Macalisters.
A clan at one time of considerable importance, claiming connection with the great clan Donald, is the Macalisters, or MacAlesters, formerly inhabiting the south of Knapdale, and the north of Kintyre in Argyleshire. They are traced to Alister or Alexander, a son of Angus Mor, of the clan Donald. Exposed to the encroachments of the Campbells, their principal possessions became, ere long, absorbed by different branches of that powerful clan. The chief of this sept of the Macdonalds is Somerville MacAlester of Loup in Kintyre, and Kennox in Ayrshire. In 1805 Charles Somerville MacAlester, Esq. of Loup, assumed the name and arms of Somerville in addition to his own, in right of his wife, Janet Somerville, inheritrix of the entailed estate of Kennox, whom he had married in 1792.
From their descent from Alexander, eldest son of Angus Mor, Lord of the Isles and Kintyre in 1281, the grandson of Somerled, thane of Argyle, the MacAlesters claim to be the representatives, after MacDonell of Glengarry, of the ancient Lords of the Isles, as heirs male of Donald, grandson of Somerled.
After the forfeiture of the Lords of the Isles in 1493, the MacAlesters became so numerous as to form a separate and independent clan. At that period their chief was named John or Ian Dubh, whose residence was at Ard Phadriuc or Ardpatrick in South Knapdale. One of the family, Charles MacAlester, is mentioned as steward of Kintyre in 1481.
Alexander MacAlester was one of those Highland chieftains who were held responsible, by the act “called the Black Band,” passed in 1587, for the peaceable behaviour of their clansmen and the “broken men” who lived on their lands. He died when his son, Godfrey or Gorrie MacAlester, was yet under age.

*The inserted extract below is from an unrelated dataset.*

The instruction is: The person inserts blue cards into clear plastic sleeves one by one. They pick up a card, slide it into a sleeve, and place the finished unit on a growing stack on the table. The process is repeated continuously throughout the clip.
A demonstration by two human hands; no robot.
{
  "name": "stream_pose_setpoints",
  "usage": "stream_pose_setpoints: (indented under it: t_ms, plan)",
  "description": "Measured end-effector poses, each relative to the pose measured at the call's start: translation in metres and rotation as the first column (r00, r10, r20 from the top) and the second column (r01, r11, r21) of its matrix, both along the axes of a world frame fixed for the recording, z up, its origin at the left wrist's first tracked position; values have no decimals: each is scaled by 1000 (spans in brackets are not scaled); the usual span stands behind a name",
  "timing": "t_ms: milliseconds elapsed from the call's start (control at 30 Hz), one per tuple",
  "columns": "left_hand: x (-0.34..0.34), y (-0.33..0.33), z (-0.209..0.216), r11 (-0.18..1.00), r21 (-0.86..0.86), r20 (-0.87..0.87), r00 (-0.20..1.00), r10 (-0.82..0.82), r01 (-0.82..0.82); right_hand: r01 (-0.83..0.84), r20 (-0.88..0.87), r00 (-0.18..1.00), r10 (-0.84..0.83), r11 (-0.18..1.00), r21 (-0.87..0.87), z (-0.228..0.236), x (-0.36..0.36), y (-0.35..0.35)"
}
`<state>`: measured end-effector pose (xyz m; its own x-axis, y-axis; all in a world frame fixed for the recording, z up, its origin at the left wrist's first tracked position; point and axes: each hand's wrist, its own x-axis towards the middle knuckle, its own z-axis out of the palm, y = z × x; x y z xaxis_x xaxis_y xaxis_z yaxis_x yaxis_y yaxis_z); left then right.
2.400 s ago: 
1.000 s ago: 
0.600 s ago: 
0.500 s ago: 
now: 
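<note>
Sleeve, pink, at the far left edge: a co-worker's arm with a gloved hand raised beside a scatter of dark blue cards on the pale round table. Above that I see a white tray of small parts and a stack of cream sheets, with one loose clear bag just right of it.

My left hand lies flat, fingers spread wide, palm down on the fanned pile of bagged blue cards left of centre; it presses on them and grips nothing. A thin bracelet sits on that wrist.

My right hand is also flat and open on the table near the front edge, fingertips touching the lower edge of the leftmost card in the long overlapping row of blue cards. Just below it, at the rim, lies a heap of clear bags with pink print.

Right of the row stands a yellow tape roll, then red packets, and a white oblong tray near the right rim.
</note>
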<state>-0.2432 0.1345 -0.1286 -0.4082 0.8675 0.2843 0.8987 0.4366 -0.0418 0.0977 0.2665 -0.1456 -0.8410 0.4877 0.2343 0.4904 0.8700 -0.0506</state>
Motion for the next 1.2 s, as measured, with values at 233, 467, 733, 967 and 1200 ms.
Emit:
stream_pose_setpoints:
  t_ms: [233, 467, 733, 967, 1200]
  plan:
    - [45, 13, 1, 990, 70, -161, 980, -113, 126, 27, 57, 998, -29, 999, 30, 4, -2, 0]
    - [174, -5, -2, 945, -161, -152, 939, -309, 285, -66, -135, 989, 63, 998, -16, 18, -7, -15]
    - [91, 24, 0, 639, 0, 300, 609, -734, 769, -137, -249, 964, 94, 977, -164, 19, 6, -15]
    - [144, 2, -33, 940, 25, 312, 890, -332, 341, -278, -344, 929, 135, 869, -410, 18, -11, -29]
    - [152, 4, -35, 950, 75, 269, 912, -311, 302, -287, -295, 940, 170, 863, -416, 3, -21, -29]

In 1618 the laird of Loup was named one of the twenty barons and gentlemen of the shire of Argyle who were made responsible for the good rule of the earldom during Argyll’s absence. He married Margaret, daughter of Colin Campbell of Kilberry, and though, as a vassal of the Marquis of Argyll, he took no part in the wars of the Marquis of Montrose, many of his clan fought on the side of the latter.

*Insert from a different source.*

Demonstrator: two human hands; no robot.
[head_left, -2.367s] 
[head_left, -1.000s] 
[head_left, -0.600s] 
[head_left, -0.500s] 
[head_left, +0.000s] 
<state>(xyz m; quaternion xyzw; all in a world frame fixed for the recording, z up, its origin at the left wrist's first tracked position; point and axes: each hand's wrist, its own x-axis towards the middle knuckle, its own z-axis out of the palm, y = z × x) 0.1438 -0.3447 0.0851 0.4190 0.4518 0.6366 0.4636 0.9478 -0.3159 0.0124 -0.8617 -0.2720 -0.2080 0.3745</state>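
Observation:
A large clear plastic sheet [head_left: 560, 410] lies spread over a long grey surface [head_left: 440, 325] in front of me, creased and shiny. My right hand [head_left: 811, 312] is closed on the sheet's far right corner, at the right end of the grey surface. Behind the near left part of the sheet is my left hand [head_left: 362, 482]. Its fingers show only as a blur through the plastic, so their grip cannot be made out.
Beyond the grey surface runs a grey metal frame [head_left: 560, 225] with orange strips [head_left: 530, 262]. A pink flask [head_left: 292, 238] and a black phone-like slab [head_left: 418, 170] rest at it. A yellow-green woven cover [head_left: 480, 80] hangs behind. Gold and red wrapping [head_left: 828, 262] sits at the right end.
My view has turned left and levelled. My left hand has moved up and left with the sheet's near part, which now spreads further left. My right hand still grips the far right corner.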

The principal cadet of the family of Loup was MacAlester of Tarbert. There is also MacAlister of Glenbarr, county of Argyle.
Siol Gillevray.
Under the head of the Siol or clan Gillevray, Mr Skene gives other three clans said by the genealogists to have been descended from the family of Somerled, and included by Mr Skene under the Gallgael. The three clans are those of the Macneills, the Maclauchlans, and the Macewens. According to the MS. of 1450, the Siol Gillevray are descended from a certain Gillebride, surnamed King of the Isles, who lived in the 12th century, and who derived his descent from a brother of Suibne, the ancestor of the Macdonalds, who was slain in the year 1034. Even Mr Skene, however, doubts the genealogy by which this Gillebride is derived from an ancestor of the Macdonalds in the beginning of the 11th century, but nevertheless, the traditionary affinity which is thus shown to have existed between these clans and the race of Somerled at so early a period, he thinks seems to countenance the notion that they had all originally sprung from the same stock. The original seat of this race appears to have been in Lochaber. On the conquest of Argyle by Alexander II., they were involved in the ruin which overtook all the adherents of Somerled; with the exception of the Macneills, who consented to hold their lands of the crown, and the Maclauchlans, who regained their former consequence by means of marriage with an heiress of the Lamonds. After the breaking up of the clan, the other branches appear to have followed, as their chief, Macdougall Campbell of Craignish, the head of a family, which is descended from the kindred race of MacInnes of Ardgour.